*Aim of the task*. What is needed is an exact reproduction of the listing, without its pictures.

*Source data*.
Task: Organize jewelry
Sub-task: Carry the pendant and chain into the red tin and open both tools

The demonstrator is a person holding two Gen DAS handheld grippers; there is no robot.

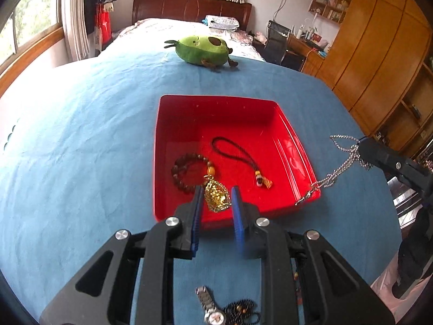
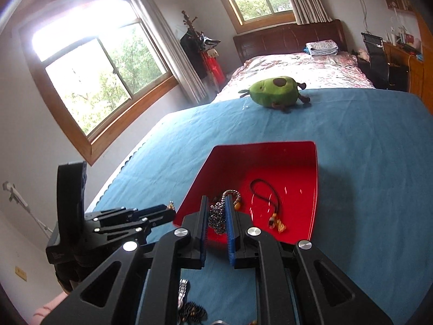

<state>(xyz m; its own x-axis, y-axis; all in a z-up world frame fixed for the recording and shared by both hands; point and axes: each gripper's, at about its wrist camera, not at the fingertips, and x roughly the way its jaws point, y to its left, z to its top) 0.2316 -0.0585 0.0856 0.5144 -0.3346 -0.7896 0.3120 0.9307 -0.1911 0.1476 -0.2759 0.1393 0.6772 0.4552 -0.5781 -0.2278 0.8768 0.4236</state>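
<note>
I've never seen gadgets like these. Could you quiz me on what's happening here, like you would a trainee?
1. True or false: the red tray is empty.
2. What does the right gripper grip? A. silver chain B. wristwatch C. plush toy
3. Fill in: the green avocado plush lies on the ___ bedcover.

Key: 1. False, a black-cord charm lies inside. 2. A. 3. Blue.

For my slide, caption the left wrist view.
Left hand-held gripper holds gold pendant above red tray.
</note>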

*Exercise result*.
Task: Organize jewelry
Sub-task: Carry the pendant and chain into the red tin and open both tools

The demonstrator is a person holding two Gen DAS handheld grippers; there is no robot.


<state>(xyz m; its own x-axis, y-axis; all in a z-up world frame fixed for the recording and shared by both hands; point and axes: each gripper's, at about its wrist camera, not at the fingertips, and x roughly the way its jaws point, y to its left, z to its top) 0.2316 -0.0585 0.0856 0.5144 -0.3346 -0.7896 0.3120 0.9307 -0.1911 0.1476 -0.2759 0.1393 0.6772 0.4552 -0.5781 -0.2278 0.8768 0.4236</state>
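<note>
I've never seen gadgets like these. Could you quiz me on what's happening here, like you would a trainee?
1. True or false: the red tray is empty.
2. What does the right gripper grip? A. silver chain B. wristwatch C. plush toy
3. Fill in: the green avocado plush lies on the ___ bedcover.

Key: 1. False, a black-cord charm lies inside. 2. A. 3. Blue.

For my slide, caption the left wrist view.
Left hand-held gripper holds gold pendant above red tray.
</note>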

No additional work is needed on this exercise.